6–10 Oct 2025
Rethymno, Crete, Greece
Europe/Athens timezone

The read-out electronics for the FLASH experiment

9 Oct 2025, 17:35
1h 25m
Athina hall

Athina hall

Poster System Design, Description and Operation Poster 2

Speaker

Luigi Calligaris (Universita & INFN Pisa (IT))

Description

We introduce the FLASH experiment and present its electronic read-out system, currently under development. FLASH uses a resonant-cavity in a magnetic field to search for Dark Matter (DM) particles and High-Frequency Gravitational Waves (HFGWs).
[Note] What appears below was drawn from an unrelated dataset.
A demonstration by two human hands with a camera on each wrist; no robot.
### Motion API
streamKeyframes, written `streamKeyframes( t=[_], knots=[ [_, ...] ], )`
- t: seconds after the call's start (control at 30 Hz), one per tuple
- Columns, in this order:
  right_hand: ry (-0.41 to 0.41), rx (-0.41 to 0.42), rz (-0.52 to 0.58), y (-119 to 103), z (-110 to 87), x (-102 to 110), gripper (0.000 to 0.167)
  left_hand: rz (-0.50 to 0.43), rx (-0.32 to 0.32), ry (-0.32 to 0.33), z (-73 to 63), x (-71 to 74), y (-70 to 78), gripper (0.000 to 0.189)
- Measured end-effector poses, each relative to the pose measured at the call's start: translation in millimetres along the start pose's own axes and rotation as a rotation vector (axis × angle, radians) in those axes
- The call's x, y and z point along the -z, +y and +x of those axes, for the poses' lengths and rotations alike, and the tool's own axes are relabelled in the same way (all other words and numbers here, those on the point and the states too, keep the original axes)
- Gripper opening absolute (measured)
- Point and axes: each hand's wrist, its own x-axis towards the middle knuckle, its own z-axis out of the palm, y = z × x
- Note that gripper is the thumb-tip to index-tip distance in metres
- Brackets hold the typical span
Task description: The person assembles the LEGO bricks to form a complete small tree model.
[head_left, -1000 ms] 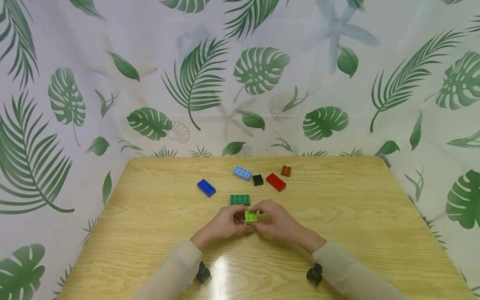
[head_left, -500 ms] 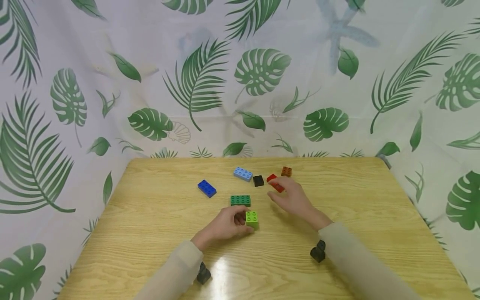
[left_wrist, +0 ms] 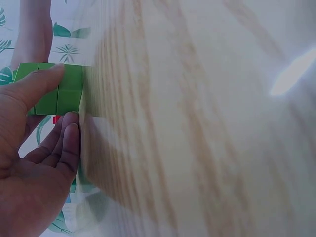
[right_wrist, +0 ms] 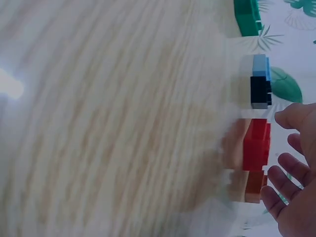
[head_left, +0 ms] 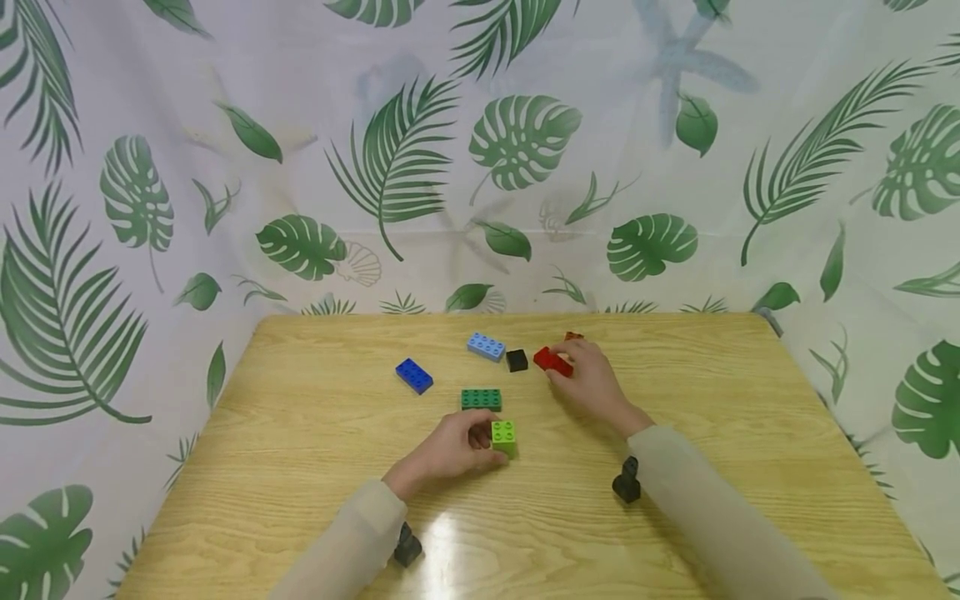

The cavity is operated at cryogenic temperatures to improve its performance, uses Superconducting Quantum Interference Devices (SQUIDs) as first-stage low-noise amplifiers and FPGA programmable logic coupled with ADCs and DACs to control the SQUIDs and acquire, preprocess and reduce the physics signal into a format suitable for permanent storage and offline analysis.

Summary (500 words)

The nature of Dark Matter (DM) is an open problem in fundamental physics, leading to current searches at high-energy and high-intensity colliders, fixed target experiments and low-energy ones. One of the candidates for DM is the axion, expected to be present in the universe as a continuous flux and capable of interacting with photons. The recent discovery of gravitational waves (GW) opened a new window into the observation of the universe and experiments are being developed in the search for GW in different frequency bands.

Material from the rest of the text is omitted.